Éditorial: Prendre son temps

Tout lecteur assidu arrivera un jour ou l’autre à une bien difficile réalisation : il existe plus de bons livres intéressants que ce qu’il n’arrivera jamais à lire dans toute sa vie. Et puisqu’on continue de publier de bons livres intéressants, ce problème n’a aucune chance de se résorber.

Le lecteur assidu ne baissera cependant pas les bras, et voudra profiter de ses (probablement trop rares) périodes de lecture pour dévorer le plus d’œuvres passionnantes possibles. Il n’existe aucune pénurie de livres: lorsqu’on en termine un, il y en a bien cinq autres prêts à prendre sa place sur notre table de chevet.

En lisant plus vite, on peut lire davantage. Avec les années j’ai acquis un rythme rapide de lecture (pour l’enseignant que je suis, je vous assure qu’il s’agit d’une bénédiction lorsque vient le temps de corriger.) Si un livre me passionne, je risque fort de le dévorer à grande vitesse. Il y a de ces livres dont on doit savoir la fin tout de suite, et la lecture peut se transformer en une course frénétique vers la dernière page.

Récemment, j’ai cependant renoué avec la satisfaction de ralentir le rythme de lecture. Il y a de ces textes qui méritent qu’on s’y attarde, qu’on prenne le temps de les déguster lentement. D’une certaine façon, cela est équivalent à prendre les chemins de campagne pour bien découvrir les attraits d’une région plutôt que de foncer sur l’autoroute. Il est, en premier lieu, indéniable qu’une lecture plus lente permet d’apprécier davantage la qualité de la prose d’une œuvre. Lire rapidement demande souvent de passer outre les mots pour n’assimiler que leur contenu, après tout. Pourtant, chez certains auteurs, la construction des phrases est d’une telle précision sublime qu’elle justifie amplement qu’on s’y attarde.
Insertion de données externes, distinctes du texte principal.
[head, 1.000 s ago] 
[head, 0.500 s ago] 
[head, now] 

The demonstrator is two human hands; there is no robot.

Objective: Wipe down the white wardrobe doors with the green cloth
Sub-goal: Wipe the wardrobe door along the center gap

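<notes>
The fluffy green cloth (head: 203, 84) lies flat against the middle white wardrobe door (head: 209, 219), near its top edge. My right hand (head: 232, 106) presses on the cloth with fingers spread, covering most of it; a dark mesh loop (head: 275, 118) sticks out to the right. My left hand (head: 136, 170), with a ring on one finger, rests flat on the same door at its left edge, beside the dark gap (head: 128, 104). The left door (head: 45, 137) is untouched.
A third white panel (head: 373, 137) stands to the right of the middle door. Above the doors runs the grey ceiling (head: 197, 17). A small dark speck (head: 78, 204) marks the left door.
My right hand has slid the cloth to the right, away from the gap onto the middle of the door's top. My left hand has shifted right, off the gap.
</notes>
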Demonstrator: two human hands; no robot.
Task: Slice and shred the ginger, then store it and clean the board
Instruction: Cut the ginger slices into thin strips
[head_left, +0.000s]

On ne doit alors pas non plus se gêner pour relire un paragraphe particulièrement bien ficelé.

En outre, cela permettra de s’imprégner davantage des sous-textes et des nuances d’une œuvre. Mais cela va encore plus loin. Lire plus lentement peut changer la texture même de l’intrigue d’un livre. Car en prenant plus de temps pour terminer un texte, on s’accorde un plus grand espace pour y réfléchir, ce qui peut influencer nos perceptions lors de la suite de la lecture.

Une œuvre littéraire existe avant tout en tant que conversation avec chacun de ses lecteurs. Comme lecteur, ce qu’on retire de cette conversation ne dépend donc pas seulement du texte, mais aussi de l’effort qu’on y investit. Et c’est bien là une particularité de la lecture: contrairement à un film ou à une pièce musicale, un livre ne vient pas avec un minutage prédéterminé. À nous de choisir la cadence.